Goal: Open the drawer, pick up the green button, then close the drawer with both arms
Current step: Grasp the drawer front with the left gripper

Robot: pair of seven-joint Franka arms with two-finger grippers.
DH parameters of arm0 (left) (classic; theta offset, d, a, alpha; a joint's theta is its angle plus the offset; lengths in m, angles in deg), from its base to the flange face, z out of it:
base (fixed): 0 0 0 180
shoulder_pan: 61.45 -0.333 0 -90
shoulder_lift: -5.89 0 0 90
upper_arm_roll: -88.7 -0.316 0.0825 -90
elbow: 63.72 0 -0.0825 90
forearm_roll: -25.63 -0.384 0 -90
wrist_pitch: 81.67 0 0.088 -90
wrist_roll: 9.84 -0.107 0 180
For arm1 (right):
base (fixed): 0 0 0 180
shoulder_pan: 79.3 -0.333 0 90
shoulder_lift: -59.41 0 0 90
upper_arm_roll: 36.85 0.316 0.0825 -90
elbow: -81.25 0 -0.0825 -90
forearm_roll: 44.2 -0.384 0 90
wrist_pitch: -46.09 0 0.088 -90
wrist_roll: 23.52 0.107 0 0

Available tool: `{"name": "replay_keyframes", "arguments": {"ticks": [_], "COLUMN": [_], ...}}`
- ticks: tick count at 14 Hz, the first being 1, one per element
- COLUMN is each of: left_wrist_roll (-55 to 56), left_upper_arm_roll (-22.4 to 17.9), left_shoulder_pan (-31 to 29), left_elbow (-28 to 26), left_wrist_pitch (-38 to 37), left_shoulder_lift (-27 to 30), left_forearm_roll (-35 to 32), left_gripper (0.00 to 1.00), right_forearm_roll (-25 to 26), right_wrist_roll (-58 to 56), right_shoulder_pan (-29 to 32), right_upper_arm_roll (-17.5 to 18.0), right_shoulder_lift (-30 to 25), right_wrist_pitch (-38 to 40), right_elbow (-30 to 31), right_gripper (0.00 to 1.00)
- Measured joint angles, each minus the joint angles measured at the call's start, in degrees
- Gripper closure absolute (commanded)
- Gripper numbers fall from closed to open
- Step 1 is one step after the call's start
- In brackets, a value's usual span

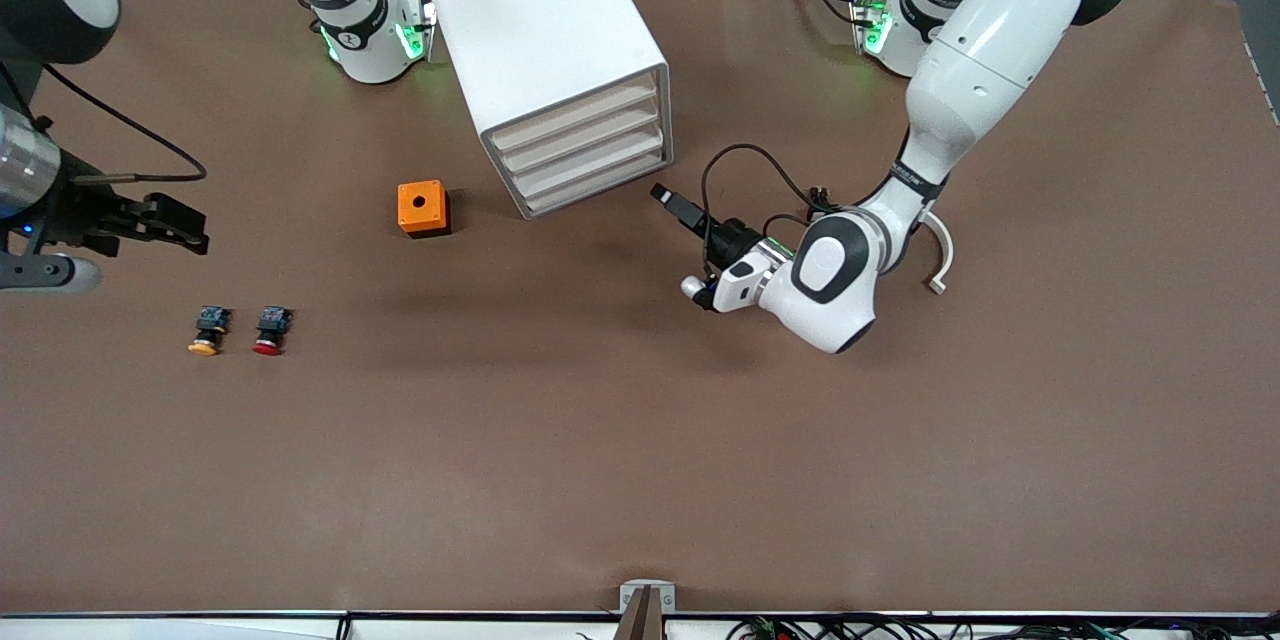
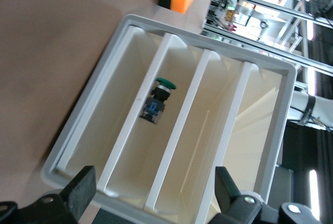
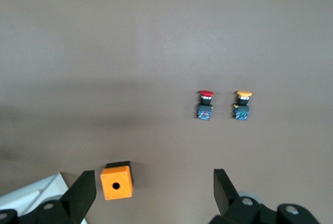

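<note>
The white cabinet (image 1: 540, 30) stands at the middle of the table, nearer the robots' bases. All four drawers look shut in the front view, the lowest drawer (image 1: 600, 188) included. My left gripper (image 1: 672, 205) is open and low, just in front of the drawer fronts. In the left wrist view my left gripper (image 2: 153, 190) faces into the cabinet (image 2: 78, 146). There the green-capped button (image 2: 156, 102) lies in one of the two drawers closest to the table; I cannot tell which. My right gripper (image 1: 185, 225) is open and empty, waiting over the table at the right arm's end.
An orange box (image 1: 423, 208) with a round hole sits beside the cabinet toward the right arm's end; it also shows in the right wrist view (image 3: 116, 181). A yellow-capped button (image 1: 208, 330) and a red-capped button (image 1: 270, 330) lie nearer the front camera, below my right gripper (image 3: 153, 193).
</note>
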Motion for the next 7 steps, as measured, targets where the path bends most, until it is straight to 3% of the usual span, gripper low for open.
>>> {"name": "replay_keyframes", "arguments": {"ticks": [7], "left_wrist_roll": [-11.43], "left_upper_arm_roll": [0.04], "left_shoulder_pan": [4.01], "left_elbow": [-2.25], "left_wrist_pitch": [3.85], "left_shoulder_lift": [-2.59], "left_forearm_roll": [4.65], "left_gripper": [0.0], "right_forearm_roll": [0.02], "right_wrist_roll": [5.12], "right_shoulder_pan": [-0.78], "right_upper_arm_roll": [-0.11], "right_shoulder_lift": [1.16], "right_wrist_pitch": [0.5], "right_elbow": [0.0], "right_gripper": [0.0]}}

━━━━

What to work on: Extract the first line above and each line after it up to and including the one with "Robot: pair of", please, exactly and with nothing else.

Answer to the problem:
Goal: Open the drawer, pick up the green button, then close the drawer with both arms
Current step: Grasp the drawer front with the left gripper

Robot: pair of seven-joint Franka arms with two-finger grippers.

Here the answer is complete.